Also we “Greens” recognise that all of these gadgets and so called must have devices do very little to increasing the quality of life, in fact as we replace last months must have, we add to the waste we leave behind. Then there is the fact that we are all having to work harder to buy more and more of what we are being told we need, well us “Greens” have the intelligence to say no and reject an ever increasing spiral of consumerism.

What we do want to see is a rejection of polluting industries and an embracing of ethical and respectful ways of living that doesn’t require us to steal the resources from the deprived and following generations.


Saturday, 5 January 2008

Confusing Caucuses

Probably like any Brit, I find the caucus process of choosing a presidential candidate baffling. Personally I think it was the complexity of the process that got Bush nominated eight years ago, everyone thought they were voting against him but were so confused by the system that whoops he got to be the candidate. Either that or the Republican Party did it as a joke. Lets see if we can get bush in, as at least he will generate employment for satirists.

However, at the very least this year will see an end to the Bush presidency, so no matter who ultimately gains the nominations democracy will win.

Back when Bush was being nominated, I was criticised for saying anything about American politics. Had I been someone of real influence then I could understand that prospective, however as the rest of the world is effected by whom ever becomes the next president of the US, I am entitled to my opinion. This time round though I don’t have any preference. Hillary Clinton, from what I have seen and heard looks to be the most environmentally aware, but is America ready to elect a woman? Then there is Barack Obama, the first black American who stands a realistic chance of being elected. When we think back to the 1960s and see just how black people were treated then and compare that to the progress that has been made in forty years shows hope for us all, particularly if we think about the environment.

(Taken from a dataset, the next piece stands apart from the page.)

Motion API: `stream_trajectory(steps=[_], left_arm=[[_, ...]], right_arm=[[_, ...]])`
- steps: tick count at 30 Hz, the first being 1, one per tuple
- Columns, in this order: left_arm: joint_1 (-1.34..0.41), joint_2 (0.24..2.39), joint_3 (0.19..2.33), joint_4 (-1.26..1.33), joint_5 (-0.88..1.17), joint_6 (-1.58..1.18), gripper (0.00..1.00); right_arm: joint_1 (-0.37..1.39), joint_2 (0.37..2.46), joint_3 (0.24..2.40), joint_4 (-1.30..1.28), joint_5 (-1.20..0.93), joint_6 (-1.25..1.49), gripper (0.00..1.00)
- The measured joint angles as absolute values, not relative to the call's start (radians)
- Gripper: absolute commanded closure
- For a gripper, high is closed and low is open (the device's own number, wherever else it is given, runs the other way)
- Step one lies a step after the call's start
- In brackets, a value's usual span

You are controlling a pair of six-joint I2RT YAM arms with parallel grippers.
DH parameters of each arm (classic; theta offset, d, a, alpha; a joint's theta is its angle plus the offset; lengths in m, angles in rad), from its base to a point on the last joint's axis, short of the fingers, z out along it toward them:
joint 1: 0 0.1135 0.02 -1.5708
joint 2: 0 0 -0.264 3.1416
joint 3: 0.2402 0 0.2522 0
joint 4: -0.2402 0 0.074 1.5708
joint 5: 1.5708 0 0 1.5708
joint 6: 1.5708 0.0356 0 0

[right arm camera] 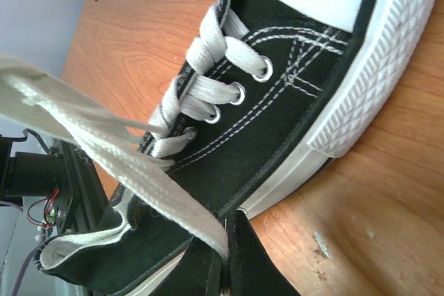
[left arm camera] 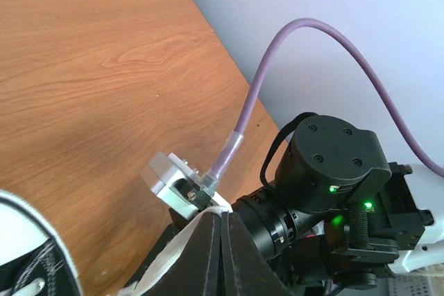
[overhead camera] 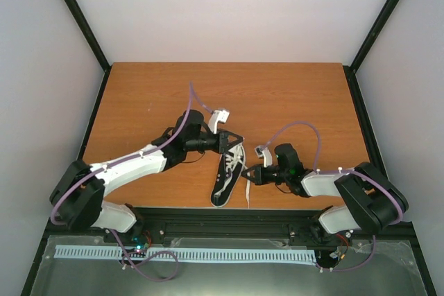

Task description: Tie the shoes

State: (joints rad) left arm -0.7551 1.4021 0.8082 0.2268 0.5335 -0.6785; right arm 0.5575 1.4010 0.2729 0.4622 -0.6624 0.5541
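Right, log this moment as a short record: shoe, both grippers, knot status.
shoe: black sneaker lying on the wooden table, between the two arms
left gripper: shut on a white lace strand, at the shoe's far end
right gripper: shut on a second lace strand, beside the shoe
knot: no bow visible; the laces run loose from the eyelets

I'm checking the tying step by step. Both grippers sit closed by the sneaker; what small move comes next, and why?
Probably draw the right gripper away from the sneaker to take up slack. It is shut on a white lace, and no knot shows at the eyelets. The left gripper is shut too, a white strip beside its fingers, so it may anchor the other side.
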Motion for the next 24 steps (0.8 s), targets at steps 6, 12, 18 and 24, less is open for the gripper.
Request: stream_trajectory(steps=[6,12,18,24], left_arm=[[-0.742,1.268,0.837,-0.032,0.349,-0.581,0.99],[-0.677,1.188,0.839,-0.316,0.115,-0.490,0.99],[-0.666,1.188,0.838,-0.514,-0.076,-0.454,0.99],[-0.666,1.208,0.829,-0.590,-0.202,-0.492,0.99]], right_arm=[[0.558,1.359,0.273,0.377,-0.589,0.562,0.97],[0.557,1.247,0.273,0.185,-0.437,0.598,0.97],[0.557,1.158,0.273,-0.018,-0.299,0.648,0.97],[0.556,1.077,0.273,-0.132,-0.209,0.688,0.97]])
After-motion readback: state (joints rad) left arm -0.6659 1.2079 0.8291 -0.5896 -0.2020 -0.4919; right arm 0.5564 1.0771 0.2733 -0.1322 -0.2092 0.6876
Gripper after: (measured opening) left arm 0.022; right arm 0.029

I have been and still will be critical of the Bush Government here, as while the individual states and cities are trying to tackle the challenges of Climate change, the federal government had done their level best to block any action on tackling climate change.

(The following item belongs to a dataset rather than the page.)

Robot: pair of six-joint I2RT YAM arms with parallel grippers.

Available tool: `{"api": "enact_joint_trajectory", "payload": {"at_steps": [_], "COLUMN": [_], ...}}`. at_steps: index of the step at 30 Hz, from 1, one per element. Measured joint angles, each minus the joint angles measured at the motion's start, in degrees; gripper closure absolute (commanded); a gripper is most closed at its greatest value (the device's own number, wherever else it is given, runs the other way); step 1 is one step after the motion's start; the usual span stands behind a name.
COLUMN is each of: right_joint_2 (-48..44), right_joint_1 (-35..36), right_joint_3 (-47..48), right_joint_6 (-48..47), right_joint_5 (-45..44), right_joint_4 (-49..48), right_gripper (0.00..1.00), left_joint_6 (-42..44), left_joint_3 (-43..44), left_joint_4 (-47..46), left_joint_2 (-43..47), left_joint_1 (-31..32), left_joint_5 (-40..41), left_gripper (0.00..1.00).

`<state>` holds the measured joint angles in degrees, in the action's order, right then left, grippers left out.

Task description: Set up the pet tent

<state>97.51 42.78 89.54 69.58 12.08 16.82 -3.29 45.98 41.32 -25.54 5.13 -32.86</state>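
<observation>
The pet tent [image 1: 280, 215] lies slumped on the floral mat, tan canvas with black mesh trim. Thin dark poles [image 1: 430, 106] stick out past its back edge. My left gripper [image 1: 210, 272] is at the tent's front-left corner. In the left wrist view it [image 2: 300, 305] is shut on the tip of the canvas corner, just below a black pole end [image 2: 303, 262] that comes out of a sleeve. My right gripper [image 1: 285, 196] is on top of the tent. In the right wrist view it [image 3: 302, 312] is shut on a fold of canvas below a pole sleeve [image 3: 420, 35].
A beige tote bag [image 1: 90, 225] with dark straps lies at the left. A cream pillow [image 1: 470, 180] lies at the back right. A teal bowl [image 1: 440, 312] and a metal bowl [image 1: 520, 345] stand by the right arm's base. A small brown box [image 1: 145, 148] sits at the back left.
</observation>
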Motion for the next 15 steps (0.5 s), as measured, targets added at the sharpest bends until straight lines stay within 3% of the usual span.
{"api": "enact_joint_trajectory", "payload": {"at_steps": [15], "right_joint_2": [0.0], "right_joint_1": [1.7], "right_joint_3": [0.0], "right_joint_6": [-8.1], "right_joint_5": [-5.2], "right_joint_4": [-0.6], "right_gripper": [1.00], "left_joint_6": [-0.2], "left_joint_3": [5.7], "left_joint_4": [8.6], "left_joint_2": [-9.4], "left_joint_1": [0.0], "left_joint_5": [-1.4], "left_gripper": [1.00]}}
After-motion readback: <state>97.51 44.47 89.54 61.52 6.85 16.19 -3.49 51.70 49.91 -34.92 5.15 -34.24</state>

Not only to ensure balance, but its worth noting something I heard the Republican candidate, Mike Huckabee say; he was critical of the way that big business has a hold on the political system and the current incumbent of the White House. Something that no government should ever allow to happen as the government, any government, then becomes beholden to donors. Just look at the difficulties here with the suspicions that peerages were being sold here in the UK. While no charges were brought following the long police investigation, it looked and smelled bad. In America the vested interests of the oil and car companies has blocked the federal government from even considering climate change as a problem.

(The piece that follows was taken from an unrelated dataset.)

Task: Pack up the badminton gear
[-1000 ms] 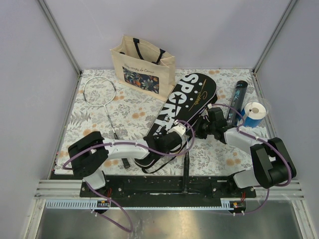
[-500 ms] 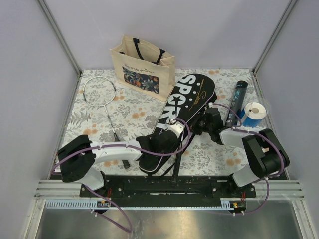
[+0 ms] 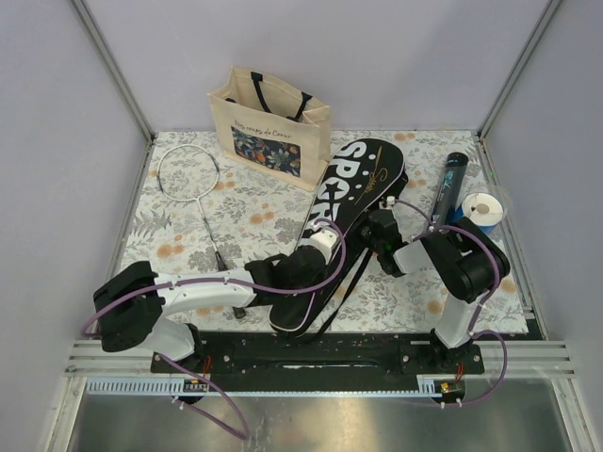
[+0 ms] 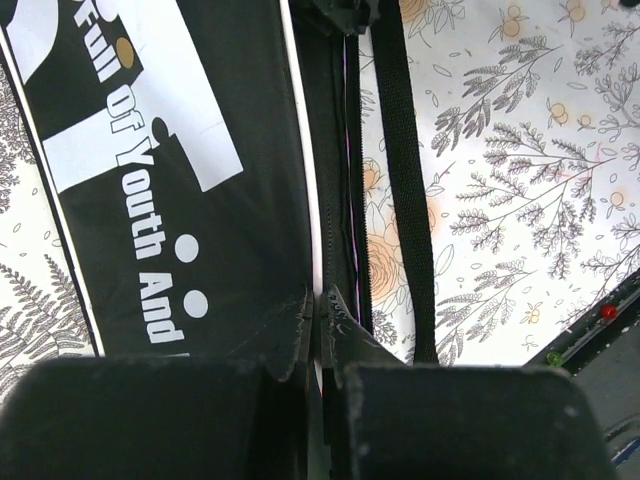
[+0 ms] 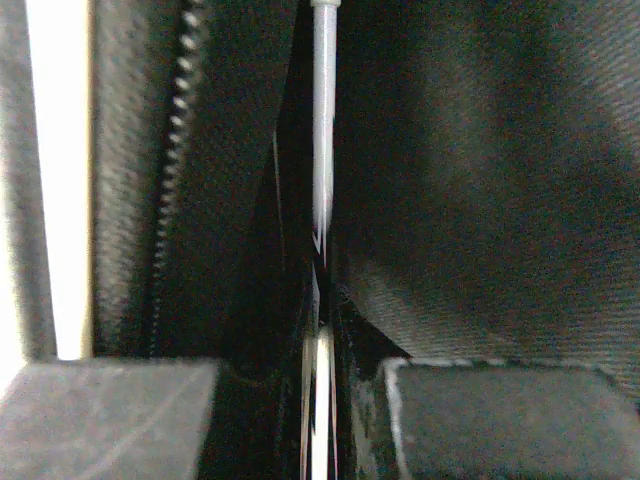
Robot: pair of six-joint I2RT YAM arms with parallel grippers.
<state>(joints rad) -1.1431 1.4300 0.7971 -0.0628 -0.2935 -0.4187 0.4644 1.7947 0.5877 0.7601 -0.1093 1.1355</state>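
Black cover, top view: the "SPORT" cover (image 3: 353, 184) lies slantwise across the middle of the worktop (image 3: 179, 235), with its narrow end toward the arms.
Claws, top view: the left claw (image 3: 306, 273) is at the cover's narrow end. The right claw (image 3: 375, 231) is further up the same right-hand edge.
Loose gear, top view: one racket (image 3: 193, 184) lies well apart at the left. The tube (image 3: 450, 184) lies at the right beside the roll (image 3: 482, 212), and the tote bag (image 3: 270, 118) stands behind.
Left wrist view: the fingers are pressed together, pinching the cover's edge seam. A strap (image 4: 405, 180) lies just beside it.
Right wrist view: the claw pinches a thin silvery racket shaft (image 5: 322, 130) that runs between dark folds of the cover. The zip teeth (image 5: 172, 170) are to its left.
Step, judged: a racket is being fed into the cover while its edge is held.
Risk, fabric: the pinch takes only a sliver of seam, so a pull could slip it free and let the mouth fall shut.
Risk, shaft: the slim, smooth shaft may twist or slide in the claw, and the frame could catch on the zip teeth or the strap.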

Yet if America looked at the problems from a different perspective they could see the real advantage of going green. With oil now at over $100 per barrel the federal government could force car manufactures to make more efficient cars. The manufactures already can do it, it’s just that over the last twenty years they have gone for more powerful engines, rather than more economy. The average could be forty miles per gallon in eighteen months. That would save the average American five hundred dollars per year. That’s an Economic policy! Or to put it another way, America would no longer need any oil from the Gulf States. How many billions of American tax payers dollars would that have saved? That’s without thinking of the lives lost, both American and Iraqi.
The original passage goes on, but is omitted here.